YOUR ASSIGNMENT: Once you have read the records, write them out again exactly.

EXCERPTED DATA:
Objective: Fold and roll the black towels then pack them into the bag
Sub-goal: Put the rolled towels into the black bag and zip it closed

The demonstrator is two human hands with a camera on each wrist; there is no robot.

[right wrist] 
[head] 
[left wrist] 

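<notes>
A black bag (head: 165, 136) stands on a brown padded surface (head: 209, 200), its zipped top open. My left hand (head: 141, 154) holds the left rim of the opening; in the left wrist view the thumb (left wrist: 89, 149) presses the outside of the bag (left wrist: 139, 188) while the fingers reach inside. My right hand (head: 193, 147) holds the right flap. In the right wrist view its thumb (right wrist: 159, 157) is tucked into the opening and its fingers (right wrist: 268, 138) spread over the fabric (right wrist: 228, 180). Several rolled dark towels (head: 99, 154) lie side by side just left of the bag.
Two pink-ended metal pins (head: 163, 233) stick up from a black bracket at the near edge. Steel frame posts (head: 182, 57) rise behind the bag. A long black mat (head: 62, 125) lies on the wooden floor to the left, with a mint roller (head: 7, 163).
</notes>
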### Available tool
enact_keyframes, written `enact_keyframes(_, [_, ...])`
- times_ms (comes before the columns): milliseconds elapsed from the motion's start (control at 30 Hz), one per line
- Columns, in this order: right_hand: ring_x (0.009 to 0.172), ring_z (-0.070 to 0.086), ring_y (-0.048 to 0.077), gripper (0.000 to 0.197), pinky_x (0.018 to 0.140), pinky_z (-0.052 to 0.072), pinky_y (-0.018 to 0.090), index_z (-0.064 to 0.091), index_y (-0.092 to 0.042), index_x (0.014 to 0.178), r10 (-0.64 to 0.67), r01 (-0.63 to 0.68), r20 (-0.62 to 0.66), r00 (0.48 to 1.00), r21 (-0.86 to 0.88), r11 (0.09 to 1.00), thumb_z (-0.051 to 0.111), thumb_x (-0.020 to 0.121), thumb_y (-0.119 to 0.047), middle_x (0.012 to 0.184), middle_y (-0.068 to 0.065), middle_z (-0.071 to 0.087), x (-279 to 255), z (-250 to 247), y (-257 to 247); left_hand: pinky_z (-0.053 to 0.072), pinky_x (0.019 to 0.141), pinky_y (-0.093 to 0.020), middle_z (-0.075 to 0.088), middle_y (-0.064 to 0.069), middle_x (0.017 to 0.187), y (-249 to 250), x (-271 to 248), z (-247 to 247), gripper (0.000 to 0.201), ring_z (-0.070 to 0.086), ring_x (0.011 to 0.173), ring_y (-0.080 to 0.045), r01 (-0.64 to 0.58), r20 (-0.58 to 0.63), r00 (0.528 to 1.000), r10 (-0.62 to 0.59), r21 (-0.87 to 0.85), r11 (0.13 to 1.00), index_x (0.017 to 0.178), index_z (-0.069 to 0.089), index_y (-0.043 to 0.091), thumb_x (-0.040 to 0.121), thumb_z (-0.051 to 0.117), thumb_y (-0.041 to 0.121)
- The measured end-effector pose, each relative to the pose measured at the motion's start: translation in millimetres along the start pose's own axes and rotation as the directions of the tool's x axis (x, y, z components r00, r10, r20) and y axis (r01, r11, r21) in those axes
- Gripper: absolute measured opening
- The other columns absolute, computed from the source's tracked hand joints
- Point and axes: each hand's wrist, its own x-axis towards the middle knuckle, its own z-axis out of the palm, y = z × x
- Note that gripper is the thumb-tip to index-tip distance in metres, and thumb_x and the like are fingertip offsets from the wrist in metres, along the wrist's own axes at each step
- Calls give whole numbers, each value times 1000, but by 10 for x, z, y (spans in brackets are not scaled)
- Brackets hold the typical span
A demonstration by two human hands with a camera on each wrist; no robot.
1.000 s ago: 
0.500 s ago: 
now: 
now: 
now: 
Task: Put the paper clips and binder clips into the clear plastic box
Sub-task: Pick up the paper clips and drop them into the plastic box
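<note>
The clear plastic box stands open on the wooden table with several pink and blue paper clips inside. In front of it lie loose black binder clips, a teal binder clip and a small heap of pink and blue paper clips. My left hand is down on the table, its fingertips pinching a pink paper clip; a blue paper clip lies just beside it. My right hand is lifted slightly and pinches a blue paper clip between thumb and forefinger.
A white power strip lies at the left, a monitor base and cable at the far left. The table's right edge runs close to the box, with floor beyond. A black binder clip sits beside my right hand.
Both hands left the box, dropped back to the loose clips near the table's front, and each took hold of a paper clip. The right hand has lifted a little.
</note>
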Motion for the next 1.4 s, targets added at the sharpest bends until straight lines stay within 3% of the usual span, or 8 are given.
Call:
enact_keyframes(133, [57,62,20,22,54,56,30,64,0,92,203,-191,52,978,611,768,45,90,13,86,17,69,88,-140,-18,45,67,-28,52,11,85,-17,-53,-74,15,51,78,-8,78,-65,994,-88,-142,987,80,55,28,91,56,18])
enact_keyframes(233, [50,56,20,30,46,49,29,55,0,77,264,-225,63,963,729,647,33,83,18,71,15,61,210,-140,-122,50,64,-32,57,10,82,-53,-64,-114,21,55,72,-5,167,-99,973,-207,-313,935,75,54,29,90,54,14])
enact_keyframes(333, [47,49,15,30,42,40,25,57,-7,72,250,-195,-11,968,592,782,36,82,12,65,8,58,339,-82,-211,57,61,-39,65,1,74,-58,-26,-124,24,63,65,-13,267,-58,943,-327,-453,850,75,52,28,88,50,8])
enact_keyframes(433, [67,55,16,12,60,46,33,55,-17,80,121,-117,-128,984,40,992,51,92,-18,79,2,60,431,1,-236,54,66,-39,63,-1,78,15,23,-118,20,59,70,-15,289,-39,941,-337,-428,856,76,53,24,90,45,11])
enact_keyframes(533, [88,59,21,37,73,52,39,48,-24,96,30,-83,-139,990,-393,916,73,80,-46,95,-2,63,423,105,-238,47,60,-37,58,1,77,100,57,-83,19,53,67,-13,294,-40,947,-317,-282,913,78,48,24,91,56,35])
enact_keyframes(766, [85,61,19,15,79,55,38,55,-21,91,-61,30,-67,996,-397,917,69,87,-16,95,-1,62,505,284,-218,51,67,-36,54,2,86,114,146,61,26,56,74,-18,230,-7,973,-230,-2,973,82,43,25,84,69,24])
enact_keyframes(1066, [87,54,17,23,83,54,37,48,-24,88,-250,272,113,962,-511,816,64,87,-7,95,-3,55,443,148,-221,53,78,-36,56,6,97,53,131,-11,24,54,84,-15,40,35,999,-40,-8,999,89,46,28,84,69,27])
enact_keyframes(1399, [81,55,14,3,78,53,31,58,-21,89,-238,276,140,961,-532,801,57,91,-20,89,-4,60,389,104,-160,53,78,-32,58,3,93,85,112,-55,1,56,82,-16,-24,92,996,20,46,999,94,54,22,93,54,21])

RESPONSE AREA:
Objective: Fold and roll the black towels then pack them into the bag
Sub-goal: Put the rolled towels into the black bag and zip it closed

The demonstrator is two human hands with a camera on each wrist; there is no robot.

[right wrist] 
[head] 
[left wrist] 

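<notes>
A black bag (head: 165, 136) stands on a brown padded surface (head: 209, 200), its zipped top open. My left hand (head: 141, 154) holds the left rim of the opening; in the left wrist view the thumb (left wrist: 89, 149) presses the outside of the bag (left wrist: 139, 188) while the fingers reach inside. My right hand (head: 193, 147) holds the right flap. In the right wrist view its thumb (right wrist: 159, 157) is tucked into the opening and its fingers (right wrist: 268, 138) spread over the fabric (right wrist: 228, 180). Several rolled dark towels (head: 99, 154) lie side by side just left of the bag.
Two pink-ended metal pins (head: 163, 233) stick up from a black bracket at the near edge. Steel frame posts (head: 182, 57) rise behind the bag. A long black mat (head: 62, 125) lies on the wooden floor to the left, with a mint roller (head: 7, 163).
</notes>
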### Available tool
enact_keyframes, written `enact_keyframes(_, [_, ...])`
- times_ms (comes before the columns): milliseconds elapsed from the motion's start (control at 30 Hz), one per line
- Columns, in this order: right_hand: ring_x (0.009 to 0.172), ring_z (-0.070 to 0.086), ring_y (-0.048 to 0.077), gripper (0.000 to 0.197), pinky_x (0.018 to 0.140), pinky_z (-0.052 to 0.072), pinky_y (-0.018 to 0.090), index_z (-0.064 to 0.091), index_y (-0.092 to 0.042), index_x (0.014 to 0.178), r10 (-0.64 to 0.67), r01 (-0.63 to 0.68), r20 (-0.62 to 0.66), r00 (0.48 to 1.00), r21 (-0.86 to 0.88), r11 (0.09 to 1.00), thumb_z (-0.051 to 0.111), thumb_x (-0.020 to 0.121), thumb_y (-0.119 to 0.047), middle_x (0.012 to 0.184), middle_y (-0.068 to 0.065), middle_z (-0.071 to 0.087), x (-279 to 255), z (-250 to 247), y (-257 to 247); left_hand: pinky_z (-0.053 to 0.072), pinky_x (0.019 to 0.141), pinky_y (-0.093 to 0.020), middle_z (-0.075 to 0.088), middle_y (-0.064 to 0.069), middle_x (0.017 to 0.187), y (-249 to 250), x (-271 to 248), z (-247 to 247), gripper (0.000 to 0.201), ring_z (-0.070 to 0.086), ring_x (0.011 to 0.173), ring_y (-0.080 to 0.045), r01 (-0.64 to 0.58), r20 (-0.58 to 0.63), r00 (0.528 to 1.000), r10 (-0.62 to 0.59), r21 (-0.87 to 0.85), r11 (0.13 to 1.00), index_x (0.017 to 0.178), index_z (-0.069 to 0.089), index_y (-0.043 to 0.091), thumb_x (-0.040 to 0.121), thumb_z (-0.051 to 0.117), thumb_y (-0.041 to 0.121)
- The measured end-effector pose, each relative to the pose measured at the motion's start: translation in millimetres along the start pose's own axes and rotation as the directions of the tool's x axis (x, y, z components r00, r10, r20) and y axis (r01, r11, r21) in those axes
- Gripper: absolute measured opening
- The other columns absolute, computed from the source's tracked hand joints
- Point and axes: each hand's wrist, its own x-axis towards the middle knuckle, its own z-axis out of the palm, y = z × x
- Note that gripper is the thumb-tip to index-tip distance in metres, and thumb_x and the like are fingertip offsets from the wrist in metres, along the wrist's own axes at each step
- Calls give whole numbers, each value times 1000, but by 10 for x, z, y (spans in brackets are not scaled)
- Brackets hold the typical span
A demonstration by two human hands with a camera on each wrist; no robot.
1.000 s ago: 
0.500 s ago: 
now: 
now: 
now: 
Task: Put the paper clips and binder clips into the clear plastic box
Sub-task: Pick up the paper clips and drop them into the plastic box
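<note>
The clear plastic box stands open on the wooden table with several pink and blue paper clips inside. In front of it lie loose black binder clips, a teal binder clip and a small heap of pink and blue paper clips. My left hand is down on the table, its fingertips pinching a pink paper clip; a blue paper clip lies just beside it. My right hand is lifted slightly and pinches a blue paper clip between thumb and forefinger.
A white power strip lies at the left, a monitor base and cable at the far left. The table's right edge runs close to the box, with floor beyond. A black binder clip sits beside my right hand.
Both hands left the box, dropped back to the loose clips near the table's front, and each took hold of a paper clip. The right hand has lifted a little.
</note>
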Motion for the next 1.4 s, targets added at the sharpest bends until straight lines stay within 3% of the usual span, or 8 are given.
Call:
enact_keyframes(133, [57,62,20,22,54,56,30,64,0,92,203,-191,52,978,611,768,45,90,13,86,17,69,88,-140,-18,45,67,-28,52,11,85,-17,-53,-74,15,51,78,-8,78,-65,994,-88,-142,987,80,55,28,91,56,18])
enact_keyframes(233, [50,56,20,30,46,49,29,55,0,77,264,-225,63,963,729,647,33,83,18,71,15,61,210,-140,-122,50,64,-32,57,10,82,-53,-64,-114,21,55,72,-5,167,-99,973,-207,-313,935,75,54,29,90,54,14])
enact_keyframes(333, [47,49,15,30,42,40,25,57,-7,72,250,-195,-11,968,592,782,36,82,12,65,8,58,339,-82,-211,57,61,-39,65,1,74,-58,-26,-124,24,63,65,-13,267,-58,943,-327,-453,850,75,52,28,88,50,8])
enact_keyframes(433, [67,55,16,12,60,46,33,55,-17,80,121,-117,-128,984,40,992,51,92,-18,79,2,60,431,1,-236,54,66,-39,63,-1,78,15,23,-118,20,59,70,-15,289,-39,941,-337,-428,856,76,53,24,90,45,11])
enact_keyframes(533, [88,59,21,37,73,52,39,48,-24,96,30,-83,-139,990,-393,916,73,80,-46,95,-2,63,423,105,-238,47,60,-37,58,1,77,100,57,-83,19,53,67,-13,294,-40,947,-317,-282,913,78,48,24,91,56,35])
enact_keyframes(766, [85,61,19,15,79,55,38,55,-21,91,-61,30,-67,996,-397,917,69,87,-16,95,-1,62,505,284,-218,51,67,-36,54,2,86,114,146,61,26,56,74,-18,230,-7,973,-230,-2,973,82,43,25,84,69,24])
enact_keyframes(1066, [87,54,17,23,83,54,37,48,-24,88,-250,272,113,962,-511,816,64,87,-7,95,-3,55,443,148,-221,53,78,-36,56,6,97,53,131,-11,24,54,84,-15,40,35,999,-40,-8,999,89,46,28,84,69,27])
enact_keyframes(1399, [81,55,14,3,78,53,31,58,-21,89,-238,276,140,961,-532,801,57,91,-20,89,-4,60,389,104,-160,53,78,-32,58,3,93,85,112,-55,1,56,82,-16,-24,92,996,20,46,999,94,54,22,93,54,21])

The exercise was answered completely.